Results: 229 (60%) pts were male, with a median age at auto-HSCT of 54 years (range: 19-75); at relapse: 34% had an R-IPI 3-5, 28% had B symptoms, 55% raised LDH, 33% bulky disease ≥5 cm and 76% Karnosfsky score above 80. Auto-HSCT was performed after one line of chemotherapy in 91 pts (24%), after two lines in 203 pts (54%), and after three or more lines in 85 pts (22%). Median time from first auto-HSCT to relapse was 5.7 mo (range: 0.4-75), 113 pts (30%) relapsed more than 1 year after auto-HSCT. The most frequent therapy combinations at relapse were: platinum containing regimens in 134 pts (35%), other active combinations (doxorubicin, cytosine arabinoside, ifosfamide, gemcitabine) in 97 pts (26%), lenalidomide / bendamustine containing regimens in 26 pts (7%), palliative (steroids, single agent, radiotherapy alone) in 77 pts (20%), other treatments in 45 pts (12%). Response after therapy was complete remission (CR) in 86 pts (23%), partial remission (PR) in 42 pts (11%), stable/progressive disease (SD/PD) in 171 pts (45%), unknown in 73 pts (19%) and death without response assessment in 7 pts (2%). Ninety-six (25%) pts underwent a second HSCT [allogeneic HSCT (allo-HSCT) in 82 patients]; 37 of them were in CR, 16 in PR, 39 with active disease, and in 4 status was unknown. Median follow-up of alive pts was of 42 mo (range: 26-65), 288 pts (76%) died: 239 (63%) of disease progression, 32 (8.4%) due to transplant related mortality, 5 (1.3%) of secondary malignancies, and 12 from other causes. OS at 36 mos for the whole cohort was 26% (95% CI 21-31). Results were significantly more favorable in pts who relapsed more than 1 year after auto-HSCT, with an OS at 36 mo of 43% (95% CI 34-53) compared with those who relapsed less than 1 year after auto-HSCT, with an OS at 36 mo of 18% (95% CI 14-24) (p<0.001). OS after a second allo-HSCT at 36 mos was 37% (95% CI 27-51).
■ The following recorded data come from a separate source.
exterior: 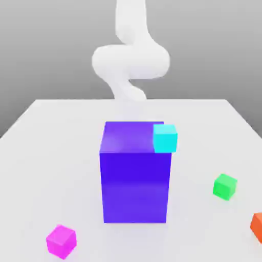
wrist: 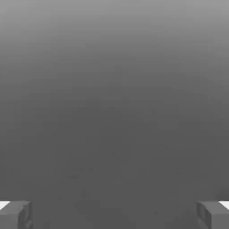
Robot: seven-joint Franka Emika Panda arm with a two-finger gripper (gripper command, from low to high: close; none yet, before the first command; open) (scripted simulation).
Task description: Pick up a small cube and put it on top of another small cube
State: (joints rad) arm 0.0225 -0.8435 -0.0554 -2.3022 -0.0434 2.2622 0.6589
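state: gripper (wrist: 114, 214) spread wide, pinching nothing | target: small bright magenta-pink cube (exterior: 61, 240) on white table (exterior: 46, 153), near tall blue-purple block (exterior: 135, 174) | risk: a descending arm could clip that block (judgement) or take the green cube (exterior: 224, 186) instead.

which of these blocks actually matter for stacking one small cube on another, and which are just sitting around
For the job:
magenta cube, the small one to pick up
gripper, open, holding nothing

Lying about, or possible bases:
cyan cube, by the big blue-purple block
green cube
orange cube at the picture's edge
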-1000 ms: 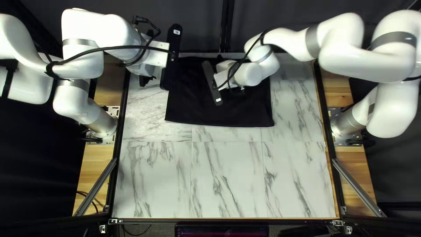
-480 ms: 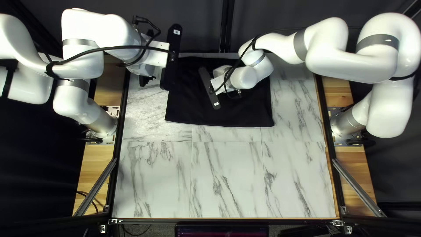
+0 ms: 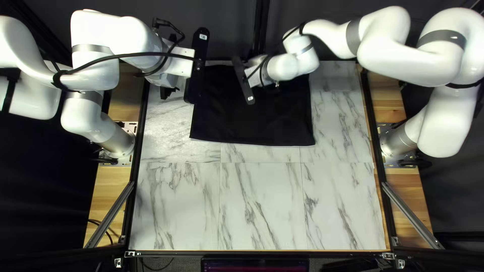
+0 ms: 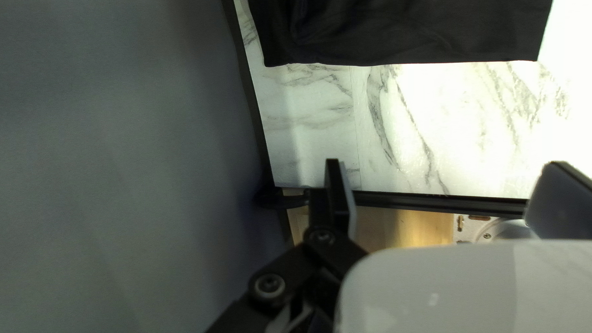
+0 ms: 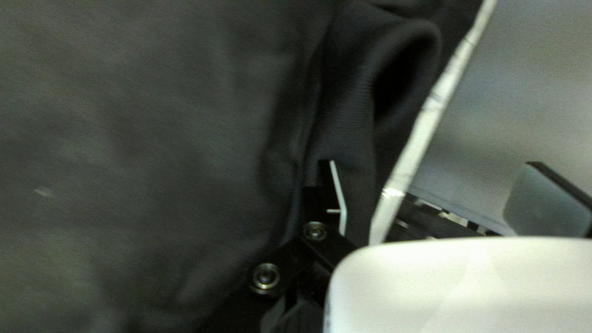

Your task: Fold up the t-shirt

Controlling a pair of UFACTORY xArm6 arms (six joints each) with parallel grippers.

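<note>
1. T-shirt (image 3: pixel 252 126), black, lies on the far half of the worktop (image 3: pixel 262 201).
2. We hold our left gripper (image 3: pixel 168 92) spread wide, off the cloth.
3. Our right gripper (image 3: pixel 253 75) is spread too, near a raised fold (image 5: pixel 354 80).

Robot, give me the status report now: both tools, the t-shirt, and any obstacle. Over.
Left tool open, empty. Right tool open. T-shirt lying on far half of table. Right arm reaches over it, hiding part.
</note>
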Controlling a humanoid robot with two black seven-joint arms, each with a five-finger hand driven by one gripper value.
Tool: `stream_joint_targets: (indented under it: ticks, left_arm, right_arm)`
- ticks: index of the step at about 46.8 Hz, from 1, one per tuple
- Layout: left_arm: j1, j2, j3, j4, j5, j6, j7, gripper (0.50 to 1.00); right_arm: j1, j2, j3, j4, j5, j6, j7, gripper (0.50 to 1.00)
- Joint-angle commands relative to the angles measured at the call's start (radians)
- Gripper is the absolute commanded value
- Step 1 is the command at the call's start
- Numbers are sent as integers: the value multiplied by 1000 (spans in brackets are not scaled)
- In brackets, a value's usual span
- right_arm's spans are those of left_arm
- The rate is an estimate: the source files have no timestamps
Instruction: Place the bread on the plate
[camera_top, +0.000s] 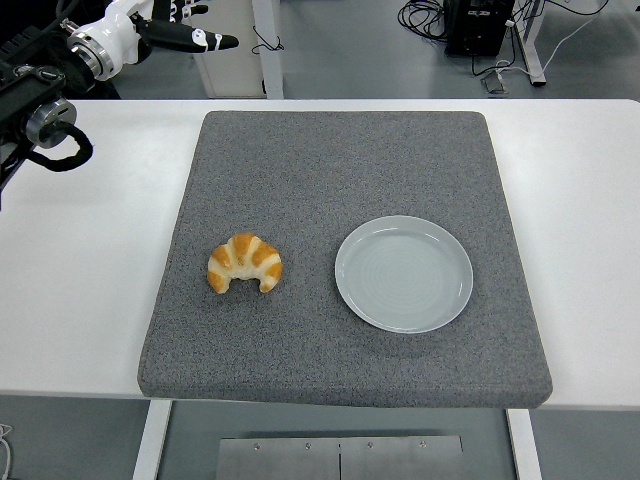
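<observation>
golden croissant (245, 263), pale grey plate (404, 273)

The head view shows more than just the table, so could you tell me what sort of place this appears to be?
Probably a robotics lab or test room: a white table with a grey mat staging a croissant and plate, cables on a bare floor beyond, and the left hand raised at top left.

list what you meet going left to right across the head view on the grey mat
croissant → plate. Both lie on the grey mat, apart from each other. The left hand is off the mat, up at the picture's top left corner.
</observation>
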Motion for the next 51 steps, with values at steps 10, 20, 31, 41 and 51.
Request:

Conclusions: In our series, 76% of pts who received therapy for relapse after auto-HSCT maintained a good performance status, in spite of the fact that relapse after auto-HSCT was an early event (median time from auto-HSCT to relapse, less than six months). Around 35% of the pts who received therapy responded, and 25% underwent a second HSCT, mainly allo-HSCT. The outcome of pts who relapsed longer than 1 year after auto-HSCT was relatively good, with a 36-mo OS of 43%, supporting consideration of active, curative approaches for these pts at relapse. In contrast, pts relapsing less than 1 year after auto-HSCT have significantly worse outcomes. These patients remain an unmet clinical need, and novel therapies and strategies are required.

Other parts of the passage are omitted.